■ **What you should do**: Of all the lines in the records below, copy only those that contain the string "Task".

■ **Supplied information**:
====
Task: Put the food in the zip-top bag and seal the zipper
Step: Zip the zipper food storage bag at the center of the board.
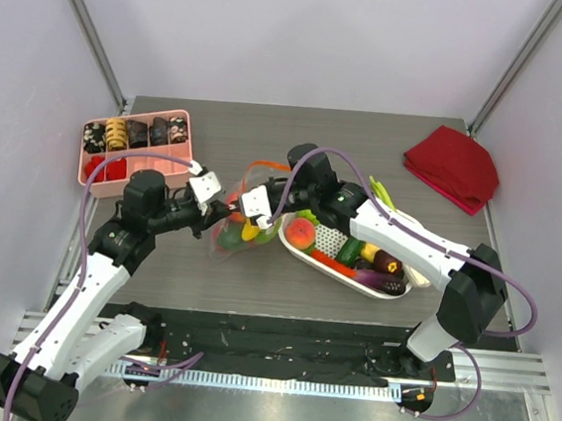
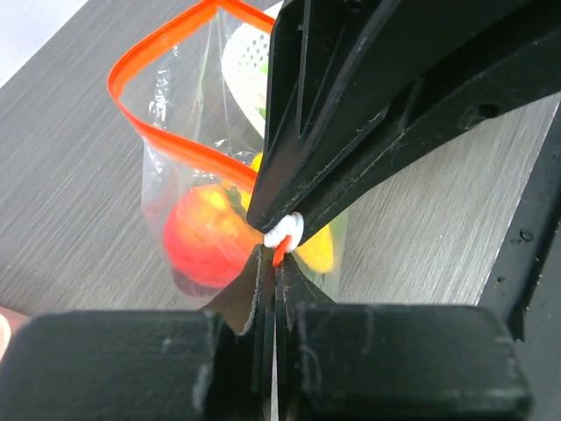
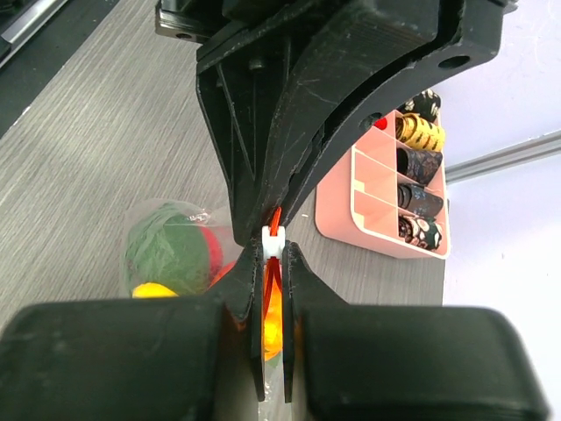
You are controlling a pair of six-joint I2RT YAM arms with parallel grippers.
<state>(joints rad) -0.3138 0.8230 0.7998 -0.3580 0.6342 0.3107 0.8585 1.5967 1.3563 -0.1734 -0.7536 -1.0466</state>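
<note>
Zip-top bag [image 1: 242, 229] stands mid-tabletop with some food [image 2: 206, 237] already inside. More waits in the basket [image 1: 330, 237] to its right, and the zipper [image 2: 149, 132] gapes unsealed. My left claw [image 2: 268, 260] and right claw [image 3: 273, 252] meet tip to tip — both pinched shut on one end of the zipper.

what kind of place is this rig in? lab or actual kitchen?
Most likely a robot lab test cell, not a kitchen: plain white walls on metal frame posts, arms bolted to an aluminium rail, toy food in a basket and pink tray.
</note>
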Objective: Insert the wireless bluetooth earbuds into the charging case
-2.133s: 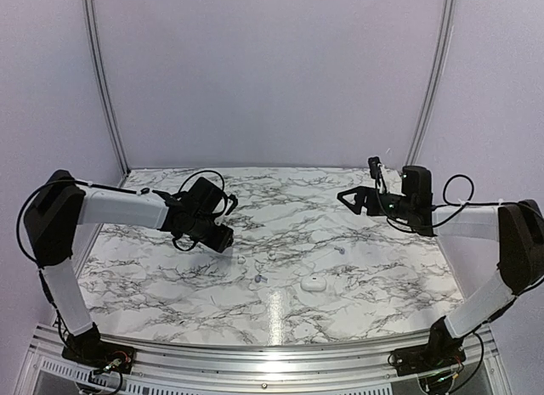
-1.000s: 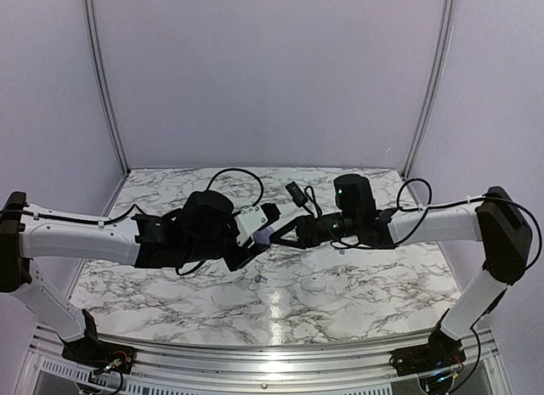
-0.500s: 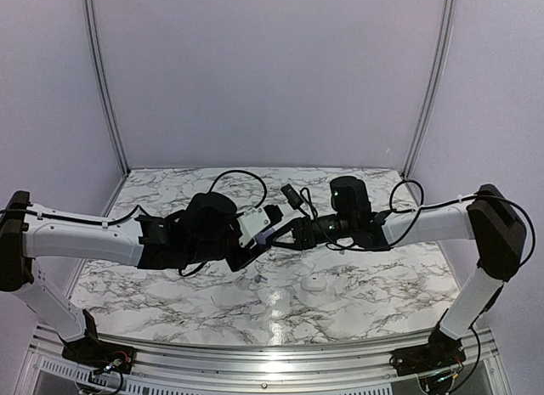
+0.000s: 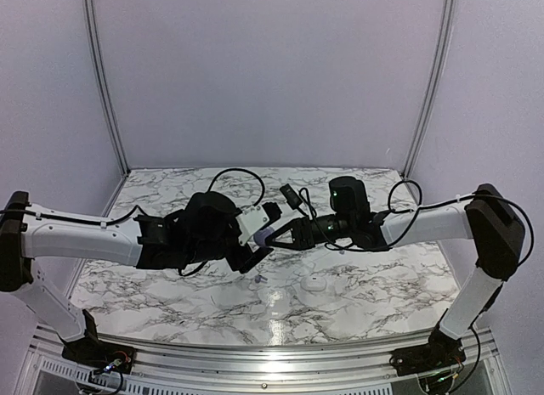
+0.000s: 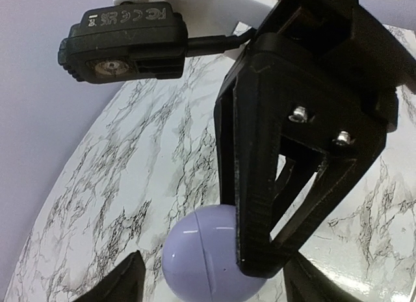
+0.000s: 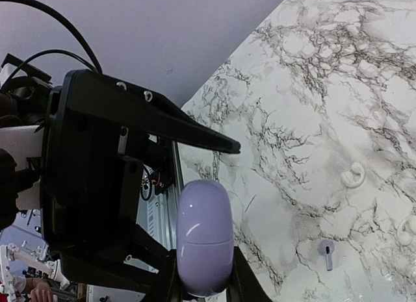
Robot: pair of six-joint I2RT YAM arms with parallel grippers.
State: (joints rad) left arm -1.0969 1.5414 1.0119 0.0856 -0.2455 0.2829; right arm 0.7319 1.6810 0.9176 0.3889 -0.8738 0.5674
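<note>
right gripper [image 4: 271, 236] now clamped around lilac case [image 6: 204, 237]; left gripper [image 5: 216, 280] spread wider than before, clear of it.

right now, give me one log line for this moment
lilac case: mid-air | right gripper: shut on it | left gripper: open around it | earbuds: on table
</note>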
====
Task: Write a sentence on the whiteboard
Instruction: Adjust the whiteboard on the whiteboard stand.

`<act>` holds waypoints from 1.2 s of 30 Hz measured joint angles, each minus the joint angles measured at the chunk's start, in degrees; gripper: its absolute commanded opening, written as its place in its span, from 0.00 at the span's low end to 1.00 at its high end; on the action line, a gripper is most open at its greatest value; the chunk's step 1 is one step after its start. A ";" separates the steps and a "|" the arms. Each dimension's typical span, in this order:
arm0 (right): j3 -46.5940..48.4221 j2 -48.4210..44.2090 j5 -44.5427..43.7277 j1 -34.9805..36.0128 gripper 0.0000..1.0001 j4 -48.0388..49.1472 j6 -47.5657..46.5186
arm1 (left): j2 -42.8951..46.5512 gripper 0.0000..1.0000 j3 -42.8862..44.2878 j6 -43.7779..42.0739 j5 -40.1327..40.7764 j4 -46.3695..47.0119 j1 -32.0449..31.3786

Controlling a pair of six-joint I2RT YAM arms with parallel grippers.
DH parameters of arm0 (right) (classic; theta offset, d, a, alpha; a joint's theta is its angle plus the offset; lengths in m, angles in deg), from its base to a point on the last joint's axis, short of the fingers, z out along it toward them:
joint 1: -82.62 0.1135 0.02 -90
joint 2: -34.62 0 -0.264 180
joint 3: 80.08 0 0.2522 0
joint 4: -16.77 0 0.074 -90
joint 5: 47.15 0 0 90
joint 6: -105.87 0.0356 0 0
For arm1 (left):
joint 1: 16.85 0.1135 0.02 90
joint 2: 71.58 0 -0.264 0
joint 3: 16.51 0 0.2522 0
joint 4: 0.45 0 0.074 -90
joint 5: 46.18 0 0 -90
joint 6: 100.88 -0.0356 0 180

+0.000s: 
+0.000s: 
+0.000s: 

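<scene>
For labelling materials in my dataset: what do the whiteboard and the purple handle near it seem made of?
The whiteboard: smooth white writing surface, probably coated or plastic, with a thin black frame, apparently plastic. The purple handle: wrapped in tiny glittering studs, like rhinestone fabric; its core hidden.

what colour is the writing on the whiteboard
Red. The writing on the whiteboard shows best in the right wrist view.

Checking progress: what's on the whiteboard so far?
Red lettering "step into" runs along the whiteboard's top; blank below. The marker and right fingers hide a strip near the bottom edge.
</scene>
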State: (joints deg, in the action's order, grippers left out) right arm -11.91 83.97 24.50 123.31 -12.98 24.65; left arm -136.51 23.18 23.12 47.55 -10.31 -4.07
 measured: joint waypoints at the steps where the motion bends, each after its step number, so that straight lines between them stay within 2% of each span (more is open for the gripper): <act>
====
■ **Result below**:
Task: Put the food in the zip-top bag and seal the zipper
Task: Write a sentence on the whiteboard

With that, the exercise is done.